*SOURCE MATERIAL*
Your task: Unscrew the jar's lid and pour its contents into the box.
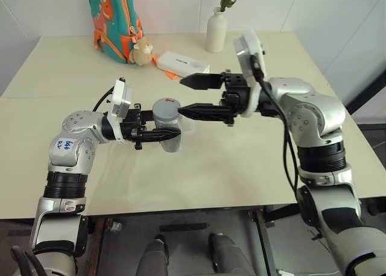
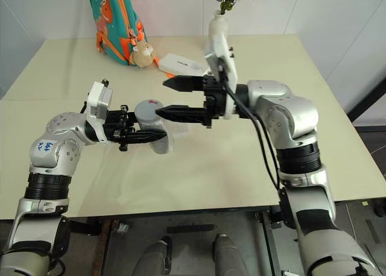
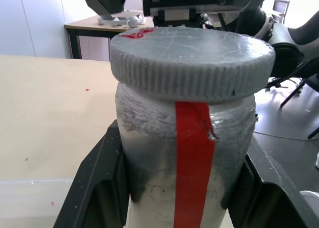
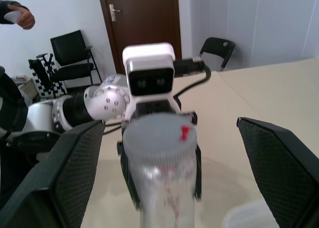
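My left gripper (image 1: pixel 172 134) is shut on the jar (image 1: pixel 169 123), a silvery cylinder with a red strip (image 3: pixel 193 153), and holds it upright above the table. Its black fingers (image 3: pixel 97 188) clamp the body on both sides. The ribbed grey lid (image 3: pixel 192 58) sits on the jar's mouth. My right gripper (image 1: pixel 183 96) is open and points at the lid from the opposite side, its fingers (image 4: pixel 279 163) spread wider than the lid (image 4: pixel 155 133) and apart from it. The clear box (image 4: pixel 247 217) lies on the table under and beside the jar. The contents are hidden inside the jar.
At the back of the beige table (image 1: pixel 241 161) stand a white vase (image 1: pixel 216 30) with flowers, a white oblong case (image 1: pixel 183 63), a colourful backpack (image 1: pixel 113 20) and a plush toy (image 1: pixel 142 52). A person's hand (image 4: pixel 20 16) and black chairs (image 4: pixel 70 54) show beyond the table.
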You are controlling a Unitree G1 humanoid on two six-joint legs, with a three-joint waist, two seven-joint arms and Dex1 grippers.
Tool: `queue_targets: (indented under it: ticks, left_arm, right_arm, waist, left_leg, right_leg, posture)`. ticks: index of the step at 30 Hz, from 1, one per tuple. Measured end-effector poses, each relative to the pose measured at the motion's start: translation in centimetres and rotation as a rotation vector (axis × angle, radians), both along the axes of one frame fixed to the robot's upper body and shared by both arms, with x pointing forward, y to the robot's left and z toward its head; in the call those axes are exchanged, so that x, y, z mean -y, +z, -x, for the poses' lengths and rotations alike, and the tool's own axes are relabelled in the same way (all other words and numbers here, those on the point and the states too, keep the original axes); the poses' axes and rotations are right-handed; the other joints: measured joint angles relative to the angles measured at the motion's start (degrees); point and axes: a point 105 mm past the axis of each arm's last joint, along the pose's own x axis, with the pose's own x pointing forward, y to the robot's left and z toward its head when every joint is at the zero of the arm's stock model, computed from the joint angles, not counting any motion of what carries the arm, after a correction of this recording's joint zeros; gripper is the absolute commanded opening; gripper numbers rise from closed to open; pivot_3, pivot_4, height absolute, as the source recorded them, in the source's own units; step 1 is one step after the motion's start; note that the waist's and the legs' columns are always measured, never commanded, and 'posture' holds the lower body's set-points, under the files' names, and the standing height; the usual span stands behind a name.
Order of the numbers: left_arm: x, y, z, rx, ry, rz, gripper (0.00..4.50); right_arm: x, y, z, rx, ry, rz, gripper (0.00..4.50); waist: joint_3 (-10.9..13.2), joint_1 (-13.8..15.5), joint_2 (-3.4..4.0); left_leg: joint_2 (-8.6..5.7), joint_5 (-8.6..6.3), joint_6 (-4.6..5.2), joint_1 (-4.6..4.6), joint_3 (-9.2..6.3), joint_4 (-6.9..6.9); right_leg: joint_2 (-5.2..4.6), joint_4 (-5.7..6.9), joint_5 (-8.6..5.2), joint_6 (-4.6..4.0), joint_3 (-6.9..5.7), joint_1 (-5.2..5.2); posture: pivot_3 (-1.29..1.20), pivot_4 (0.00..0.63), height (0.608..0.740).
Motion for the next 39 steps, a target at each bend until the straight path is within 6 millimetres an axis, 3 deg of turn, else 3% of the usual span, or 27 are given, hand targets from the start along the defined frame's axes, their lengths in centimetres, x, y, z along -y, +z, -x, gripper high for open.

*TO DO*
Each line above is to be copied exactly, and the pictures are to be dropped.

*ANSWER AREA*
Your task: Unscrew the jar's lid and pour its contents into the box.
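My left gripper (image 1: pixel 172 134) is shut on the jar (image 1: pixel 169 123), a silvery cylinder with a red strip (image 3: pixel 193 153), and holds it upright above the table. Its black fingers (image 3: pixel 97 188) clamp the body on both sides. The ribbed grey lid (image 3: pixel 192 58) sits on the jar's mouth. My right gripper (image 1: pixel 183 96) is open and points at the lid from the opposite side, its fingers (image 4: pixel 279 163) spread wider than the lid (image 4: pixel 155 133) and apart from it. The clear box (image 4: pixel 247 217) lies on the table under and beside the jar. The contents are hidden inside the jar.
At the back of the beige table (image 1: pixel 241 161) stand a white vase (image 1: pixel 216 30) with flowers, a white oblong case (image 1: pixel 183 63), a colourful backpack (image 1: pixel 113 20) and a plush toy (image 1: pixel 142 52). A person's hand (image 4: pixel 20 16) and black chairs (image 4: pixel 70 54) show beyond the table.
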You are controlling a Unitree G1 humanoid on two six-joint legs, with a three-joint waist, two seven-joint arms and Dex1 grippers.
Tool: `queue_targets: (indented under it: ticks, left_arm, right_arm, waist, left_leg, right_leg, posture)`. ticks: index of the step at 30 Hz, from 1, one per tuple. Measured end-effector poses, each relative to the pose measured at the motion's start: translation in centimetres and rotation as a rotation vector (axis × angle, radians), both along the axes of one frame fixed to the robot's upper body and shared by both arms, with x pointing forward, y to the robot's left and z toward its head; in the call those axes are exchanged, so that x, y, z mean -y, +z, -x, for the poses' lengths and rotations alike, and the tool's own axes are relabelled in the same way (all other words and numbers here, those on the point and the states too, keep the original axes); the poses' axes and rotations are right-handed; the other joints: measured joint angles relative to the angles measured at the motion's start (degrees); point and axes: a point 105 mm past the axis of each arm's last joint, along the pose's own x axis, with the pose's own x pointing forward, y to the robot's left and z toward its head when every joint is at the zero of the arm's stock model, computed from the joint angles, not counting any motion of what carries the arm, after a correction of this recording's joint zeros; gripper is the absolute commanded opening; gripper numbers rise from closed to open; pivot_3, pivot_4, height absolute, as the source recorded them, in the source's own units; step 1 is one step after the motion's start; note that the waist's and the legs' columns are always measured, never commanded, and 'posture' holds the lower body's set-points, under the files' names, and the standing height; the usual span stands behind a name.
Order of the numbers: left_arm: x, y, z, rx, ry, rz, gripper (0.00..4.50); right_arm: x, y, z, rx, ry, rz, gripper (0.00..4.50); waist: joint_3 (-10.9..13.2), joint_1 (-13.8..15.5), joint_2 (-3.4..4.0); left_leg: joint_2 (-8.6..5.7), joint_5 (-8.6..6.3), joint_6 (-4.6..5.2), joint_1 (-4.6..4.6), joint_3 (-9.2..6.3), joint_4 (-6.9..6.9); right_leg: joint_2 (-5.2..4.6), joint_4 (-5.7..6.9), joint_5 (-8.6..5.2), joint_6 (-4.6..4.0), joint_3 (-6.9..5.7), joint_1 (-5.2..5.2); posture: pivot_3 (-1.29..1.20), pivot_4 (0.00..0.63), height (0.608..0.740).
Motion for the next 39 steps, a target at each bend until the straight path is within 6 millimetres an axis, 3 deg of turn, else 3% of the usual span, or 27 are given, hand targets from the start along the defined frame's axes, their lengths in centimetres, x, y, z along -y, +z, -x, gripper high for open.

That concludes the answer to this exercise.